To answer the question above, a closer look will be necessary not only to the reconstructed object, but also to the reconstructed probe. Fortunately the ePIE algorithm is capable to provide the illumination function (probe), too. The probe ($P(\vec {r})$) and object ($O(\vec {r})$) reconstructions are coupled numerically due to the update functions [2]:

(2)$$O_{i+1}(\vec{r})=O_i(\vec{r})+\alpha\frac{P_i(\vec{r}-\vec{R}_{s(i)})}{||P_j(\vec{r}-\vec{R}_{s(i)})||^2}(\Psi'_i(\vec{r})-\Psi_i(\vec{r}))$$

(3)$$P_{i+1}(\vec{r})=P_i(\vec{r})+\beta\frac{O_i(\vec{r}-\vec{R}_{s(i)})}{||O_j(\vec{r}-\vec{R}_{s(i)})||^2}(\Psi'_i(\vec{r})-\Psi_i(\vec{r}))$$

Where $\Psi _i(\vec {r})$ and $\Psi '_i(\vec {r})$ are the inverse Fourier transforms of the diffraction patterns $\Phi _d$ before and after the replacement of the measured intensities $\Phi _m$. Based on this approach, it can be concluded that an insufficiently reconstructed object leads to a disintegrating probe beam reconstruction and vice versa. This can be used to validate the retrieved object transmission functions. Using the Siemens star of Fig. 3 as an object, Fig. 5 reveals an increased divergence of the reconstructed probes with the map distortion.

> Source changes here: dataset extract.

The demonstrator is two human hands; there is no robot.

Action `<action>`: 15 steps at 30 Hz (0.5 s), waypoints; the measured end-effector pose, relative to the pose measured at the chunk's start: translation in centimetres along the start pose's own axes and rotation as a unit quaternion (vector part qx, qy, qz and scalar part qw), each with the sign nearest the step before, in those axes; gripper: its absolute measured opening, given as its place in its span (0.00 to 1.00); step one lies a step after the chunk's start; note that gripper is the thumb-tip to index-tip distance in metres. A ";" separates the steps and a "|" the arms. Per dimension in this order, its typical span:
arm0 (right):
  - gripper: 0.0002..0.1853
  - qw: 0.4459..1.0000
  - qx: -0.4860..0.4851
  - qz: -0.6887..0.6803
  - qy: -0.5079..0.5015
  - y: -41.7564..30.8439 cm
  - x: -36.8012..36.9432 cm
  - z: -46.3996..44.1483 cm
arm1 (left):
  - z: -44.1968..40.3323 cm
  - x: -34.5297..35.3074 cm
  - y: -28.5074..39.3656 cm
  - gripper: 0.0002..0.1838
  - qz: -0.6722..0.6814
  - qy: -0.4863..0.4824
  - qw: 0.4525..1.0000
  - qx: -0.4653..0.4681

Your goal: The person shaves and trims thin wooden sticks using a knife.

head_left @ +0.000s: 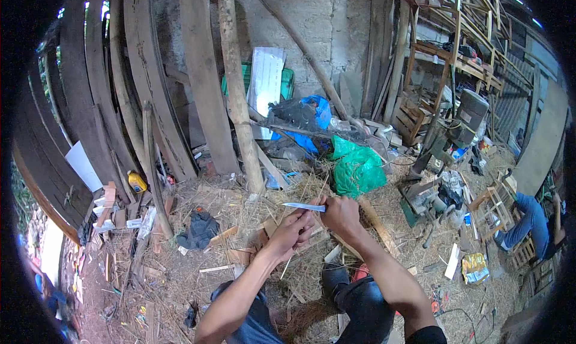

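My right hand (339, 215) is closed around the handle of a knife (303, 206). Its pale blade points left, across the top of my left hand (293, 232), whose fingers are curled closed. A thin light stick (287, 268) shows just below my left fingers and seems to run up through them, close to the blade. Most of the stick and the knife's handle are hidden by my hands. Both hands are held close together in front of my knees.
Straw and wood scraps cover the ground. Ahead are a green plastic bag (358, 169), a wooden post (238, 92) and leaning planks (207, 86). A dark cloth (199, 229) lies to the left. At right are a machine (459, 125) and a seated person's leg (528, 224).
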State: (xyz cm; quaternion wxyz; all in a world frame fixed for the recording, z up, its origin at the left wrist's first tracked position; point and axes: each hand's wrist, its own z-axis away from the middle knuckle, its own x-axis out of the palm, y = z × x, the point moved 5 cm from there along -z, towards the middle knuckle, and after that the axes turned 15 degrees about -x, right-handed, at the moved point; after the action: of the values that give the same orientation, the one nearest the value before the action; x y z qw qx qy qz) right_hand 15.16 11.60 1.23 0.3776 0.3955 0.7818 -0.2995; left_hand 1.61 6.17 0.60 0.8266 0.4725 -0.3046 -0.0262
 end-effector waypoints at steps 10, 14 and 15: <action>0.20 0.989 0.126 0.056 -0.047 4.2 -0.6 0.1 | -1.3 -0.5 -0.4 0.25 -0.037 -0.034 0.999 -0.016; 0.20 0.983 0.165 0.067 -0.033 6.6 -0.4 0.9 | -1.7 -1.0 -0.8 0.25 -0.043 -0.037 0.998 -0.021; 0.20 0.984 0.162 0.066 -0.033 7.8 -0.4 1.2 | -1.2 -0.9 -0.6 0.25 -0.042 -0.036 0.998 -0.019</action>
State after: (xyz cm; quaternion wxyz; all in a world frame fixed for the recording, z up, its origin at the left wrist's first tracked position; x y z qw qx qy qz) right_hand 22.30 14.47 -0.44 0.3532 0.4925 0.6818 -0.4096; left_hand 1.69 7.01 -0.75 0.8222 0.4679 -0.3130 -0.0840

To quantify the distortion, an image comparison metric (ICM) can be used, which compares two images and maps the similarity between 0 (no agreement) and 1 (full agreement) and is defined as followed:

(4)$$E_{ICM}=1-\frac{1}{N_xN_y}\sum_{{pixels} \neq 0}(\frac{I_a}{||I_a||}-\frac{I_b}{||I_b||})$$

with $I_a$ and $I_b$ as the images to compare with the total amount of pixel per image $N_xN_y$. n

Fig. 5. Comparisons between reconstructed probes of Fig. 3 and the original one. This comparison shows a dependency on the map distortion which, in turn, correlate to the contrast decay in Fig. 3.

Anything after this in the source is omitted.